Authoritative References for HF Chemistry and Safety

If you want to validate constants, review acid-base theory, or learn about HF hazards in professional detail, these authoritative sources are excellent starting points:

Quick Summary

To calculate the pH of a 0.100m solution of HF, treat HF as a weak acid, write the equilibrium expression, and solve for the hydrogen ion concentration rather than assuming complete ionization. Using Ka = 6.8 × 10-4 and the standard dilute solution approximation that 0.100m is effectively about 0.100 M, the quadratic method gives [H+] ≈ 7.92 × 10-3 M and pH ≈ 2.10. The percent dissociation is about 7.92 percent, which also explains why the simple approximation gives a nearby but slightly less accurate answer.

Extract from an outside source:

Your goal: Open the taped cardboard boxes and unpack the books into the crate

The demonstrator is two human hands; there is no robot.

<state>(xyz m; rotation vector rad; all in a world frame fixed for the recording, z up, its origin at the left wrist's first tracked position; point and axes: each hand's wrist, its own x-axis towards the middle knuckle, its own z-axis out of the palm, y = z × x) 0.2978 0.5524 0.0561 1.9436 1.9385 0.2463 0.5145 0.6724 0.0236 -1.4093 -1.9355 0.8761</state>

If you are doing homework, exam review, or laboratory preparation, the calculator above gives you a fast and reliable way to compute the pH and visualize the equilibrium composition. If your class uses a different Ka value for HF or asks you to convert molality more rigorously, you can customize the inputs and update the result instantly.